*Task prompt*: Copy all of the data below without altering a single line.

Stored items:

···

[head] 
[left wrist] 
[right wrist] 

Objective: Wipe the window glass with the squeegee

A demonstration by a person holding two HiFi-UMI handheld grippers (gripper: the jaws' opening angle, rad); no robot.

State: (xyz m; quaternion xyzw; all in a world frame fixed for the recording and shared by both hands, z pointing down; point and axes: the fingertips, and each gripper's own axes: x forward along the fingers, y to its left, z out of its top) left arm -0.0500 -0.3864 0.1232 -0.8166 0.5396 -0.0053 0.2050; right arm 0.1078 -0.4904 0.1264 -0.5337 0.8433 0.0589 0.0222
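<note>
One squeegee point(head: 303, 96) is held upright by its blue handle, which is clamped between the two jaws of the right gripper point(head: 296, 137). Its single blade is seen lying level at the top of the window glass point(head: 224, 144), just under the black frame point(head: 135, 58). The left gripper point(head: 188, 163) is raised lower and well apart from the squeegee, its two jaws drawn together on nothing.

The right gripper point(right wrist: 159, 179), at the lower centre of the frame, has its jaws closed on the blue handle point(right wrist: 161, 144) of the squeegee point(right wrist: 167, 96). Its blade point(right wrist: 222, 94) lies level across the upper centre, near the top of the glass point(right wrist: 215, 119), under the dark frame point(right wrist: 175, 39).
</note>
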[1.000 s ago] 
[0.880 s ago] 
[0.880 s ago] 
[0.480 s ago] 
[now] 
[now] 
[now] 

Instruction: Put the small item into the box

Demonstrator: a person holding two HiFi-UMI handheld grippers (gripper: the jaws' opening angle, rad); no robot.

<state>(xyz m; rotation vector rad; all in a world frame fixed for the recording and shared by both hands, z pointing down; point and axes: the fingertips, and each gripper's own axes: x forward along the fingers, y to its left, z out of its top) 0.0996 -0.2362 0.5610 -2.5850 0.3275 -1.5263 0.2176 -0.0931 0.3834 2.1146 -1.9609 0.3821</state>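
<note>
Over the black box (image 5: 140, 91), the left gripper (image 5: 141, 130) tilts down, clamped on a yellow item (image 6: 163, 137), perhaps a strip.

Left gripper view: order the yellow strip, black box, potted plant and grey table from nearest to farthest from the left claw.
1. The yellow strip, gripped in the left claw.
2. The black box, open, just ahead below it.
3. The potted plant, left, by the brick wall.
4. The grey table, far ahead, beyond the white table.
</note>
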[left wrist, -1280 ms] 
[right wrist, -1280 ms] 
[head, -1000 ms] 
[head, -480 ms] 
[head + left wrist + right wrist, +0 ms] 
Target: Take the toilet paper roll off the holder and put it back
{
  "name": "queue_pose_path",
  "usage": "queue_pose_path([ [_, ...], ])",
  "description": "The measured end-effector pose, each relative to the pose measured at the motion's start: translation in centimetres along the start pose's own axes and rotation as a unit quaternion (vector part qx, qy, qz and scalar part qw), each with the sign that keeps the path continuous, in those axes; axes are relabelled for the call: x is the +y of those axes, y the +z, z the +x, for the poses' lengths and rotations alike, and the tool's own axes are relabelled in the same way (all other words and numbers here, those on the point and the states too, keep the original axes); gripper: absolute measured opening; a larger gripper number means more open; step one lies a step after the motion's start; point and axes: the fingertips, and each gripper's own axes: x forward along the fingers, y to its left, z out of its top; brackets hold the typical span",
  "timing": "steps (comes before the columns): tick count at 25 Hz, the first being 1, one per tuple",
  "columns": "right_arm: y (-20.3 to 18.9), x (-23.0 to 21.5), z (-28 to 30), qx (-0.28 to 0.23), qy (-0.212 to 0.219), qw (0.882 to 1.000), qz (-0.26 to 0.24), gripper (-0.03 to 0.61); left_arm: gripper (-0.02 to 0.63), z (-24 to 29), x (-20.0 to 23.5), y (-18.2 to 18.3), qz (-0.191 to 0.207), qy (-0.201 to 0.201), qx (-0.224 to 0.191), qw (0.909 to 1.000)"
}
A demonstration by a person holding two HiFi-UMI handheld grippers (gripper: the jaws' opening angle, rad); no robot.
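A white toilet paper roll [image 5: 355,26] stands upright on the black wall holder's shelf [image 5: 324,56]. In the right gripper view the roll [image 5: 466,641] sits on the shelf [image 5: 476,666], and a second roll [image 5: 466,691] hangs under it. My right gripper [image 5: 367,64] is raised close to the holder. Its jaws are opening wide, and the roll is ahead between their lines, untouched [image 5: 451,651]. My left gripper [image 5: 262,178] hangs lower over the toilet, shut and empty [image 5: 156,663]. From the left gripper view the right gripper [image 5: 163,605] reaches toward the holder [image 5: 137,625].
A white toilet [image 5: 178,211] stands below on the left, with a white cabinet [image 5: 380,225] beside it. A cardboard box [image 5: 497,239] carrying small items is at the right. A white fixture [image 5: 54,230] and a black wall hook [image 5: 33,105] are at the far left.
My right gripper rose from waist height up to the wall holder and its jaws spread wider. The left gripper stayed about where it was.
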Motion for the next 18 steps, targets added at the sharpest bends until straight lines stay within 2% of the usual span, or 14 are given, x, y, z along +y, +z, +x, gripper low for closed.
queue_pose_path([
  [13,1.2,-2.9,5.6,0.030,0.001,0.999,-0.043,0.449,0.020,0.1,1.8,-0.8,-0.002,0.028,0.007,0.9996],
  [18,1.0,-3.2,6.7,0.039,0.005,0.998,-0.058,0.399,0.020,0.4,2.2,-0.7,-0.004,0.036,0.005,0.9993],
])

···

*Exercise answer*:
[head] 
[left wrist] 
[right wrist] 

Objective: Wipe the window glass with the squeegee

A demonstration by a person holding two HiFi-UMI handheld grippers (gripper: the jaws' opening angle, rad); no robot.

State: (xyz m; quaternion xyzw; all in a world frame fixed for the recording and shared by both hands, z pointing down; point and axes: the fingertips, and each gripper's own axes: x forward along the fingers, y to its left, z out of its top) left arm -0.0500 -0.3864 0.1232 -0.8166 0.5396 -0.0053 0.2050; right arm 0.1078 -0.4904 0.1264 -0.5337 0.8433 0.0589 0.0222
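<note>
One squeegee point(head: 303, 96) is held upright by its blue handle, which is clamped between the two jaws of the right gripper point(head: 296, 137). Its single blade is seen lying level at the top of the window glass point(head: 224, 144), just under the black frame point(head: 135, 58). The left gripper point(head: 188, 163) is raised lower and well apart from the squeegee, its two jaws drawn together on nothing.

The right gripper point(right wrist: 159, 179), at the lower centre of the frame, has its jaws closed on the blue handle point(right wrist: 161, 144) of the squeegee point(right wrist: 167, 96). Its blade point(right wrist: 222, 94) lies level across the upper centre, near the top of the glass point(right wrist: 215, 119), under the dark frame point(right wrist: 175, 39).
</note>
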[1.000 s ago] 
[0.880 s ago] 
[0.880 s ago] 
[0.480 s ago] 
[now] 
[now] 
[now] 

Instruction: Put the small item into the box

Demonstrator: a person holding two HiFi-UMI handheld grippers (gripper: the jaws' opening angle, rad); no robot.

<state>(xyz m; rotation vector rad; all in a world frame fixed for the recording and shared by both hands, z pointing down; point and axes: the fingertips, and each gripper's own axes: x forward along the fingers, y to its left, z out of its top) 0.0996 -0.2362 0.5610 -2.5850 0.3275 -1.5263 0.2176 -0.0931 0.3834 2.1146 -1.9609 0.3821</state>
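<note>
Over the black box (image 5: 140, 91), the left gripper (image 5: 141, 130) tilts down, clamped on a yellow item (image 6: 163, 137), perhaps a strip.

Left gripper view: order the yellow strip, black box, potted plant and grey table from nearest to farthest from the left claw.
1. The yellow strip, gripped in the left claw.
2. The black box, open, just ahead below it.
3. The potted plant, left, by the brick wall.
4. The grey table, far ahead, beyond the white table.
</note>
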[left wrist, -1280 ms] 
[right wrist, -1280 ms] 
[head, -1000 ms] 
[head, -480 ms] 
[head + left wrist + right wrist, +0 ms] 
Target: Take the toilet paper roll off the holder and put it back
{
  "name": "queue_pose_path",
  "usage": "queue_pose_path([ [_, ...], ])",
  "description": "The measured end-effector pose, each relative to the pose measured at the motion's start: translation in centimetres along the start pose's own axes and rotation as a unit quaternion (vector part qx, qy, qz and scalar part qw), each with the sign that keeps the path continuous, in those axes; axes are relabelled for the call: x is the +y of those axes, y the +z, z the +x, for the poses' lengths and rotations alike, and the tool's own axes are relabelled in the same way (all other words and numbers here, those on the point and the states too, keep the original axes); gripper: absolute measured opening; a larger gripper number means more open; step one lies a step after the motion's start; point and axes: the fingertips, and each gripper's own axes: x forward along the fingers, y to its left, z out of its top; brackets hold the typical span",
  "timing": "steps (comes before the columns): tick count at 25 Hz, the first being 1, one per tuple",
  "columns": "right_arm: y (-20.3 to 18.9), x (-23.0 to 21.5), z (-28 to 30), qx (-0.28 to 0.23), qy (-0.212 to 0.219), qw (0.882 to 1.000), qz (-0.26 to 0.24), gripper (-0.03 to 0.61); left_arm: gripper (-0.02 to 0.63), z (-24 to 29), x (-20.0 to 23.5), y (-18.2 to 18.3), qz (-0.191 to 0.207), qy (-0.201 to 0.201), qx (-0.224 to 0.191), qw (0.909 to 1.000)"
}
A demonstration by a person holding two HiFi-UMI handheld grippers (gripper: the jaws' opening angle, rad); no robot.
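A white toilet paper roll [image 5: 355,26] stands upright on the black wall holder's shelf [image 5: 324,56]. In the right gripper view the roll [image 5: 466,641] sits on the shelf [image 5: 476,666], and a second roll [image 5: 466,691] hangs under it. My right gripper [image 5: 367,64] is raised close to the holder. Its jaws are opening wide, and the roll is ahead between their lines, untouched [image 5: 451,651]. My left gripper [image 5: 262,178] hangs lower over the toilet, shut and empty [image 5: 156,663]. From the left gripper view the right gripper [image 5: 163,605] reaches toward the holder [image 5: 137,625].
A white toilet [image 5: 178,211] stands below on the left, with a white cabinet [image 5: 380,225] beside it. A cardboard box [image 5: 497,239] carrying small items is at the right. A white fixture [image 5: 54,230] and a black wall hook [image 5: 33,105] are at the far left.
My right gripper rose from waist height up to the wall holder and its jaws spread wider. The left gripper stayed about where it was.
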Motion for the next 18 steps, targets added at the sharpest bends until straight lines stay within 2% of the usual span, or 14 are given, x, y, z along +y, +z, +x, gripper low for closed.
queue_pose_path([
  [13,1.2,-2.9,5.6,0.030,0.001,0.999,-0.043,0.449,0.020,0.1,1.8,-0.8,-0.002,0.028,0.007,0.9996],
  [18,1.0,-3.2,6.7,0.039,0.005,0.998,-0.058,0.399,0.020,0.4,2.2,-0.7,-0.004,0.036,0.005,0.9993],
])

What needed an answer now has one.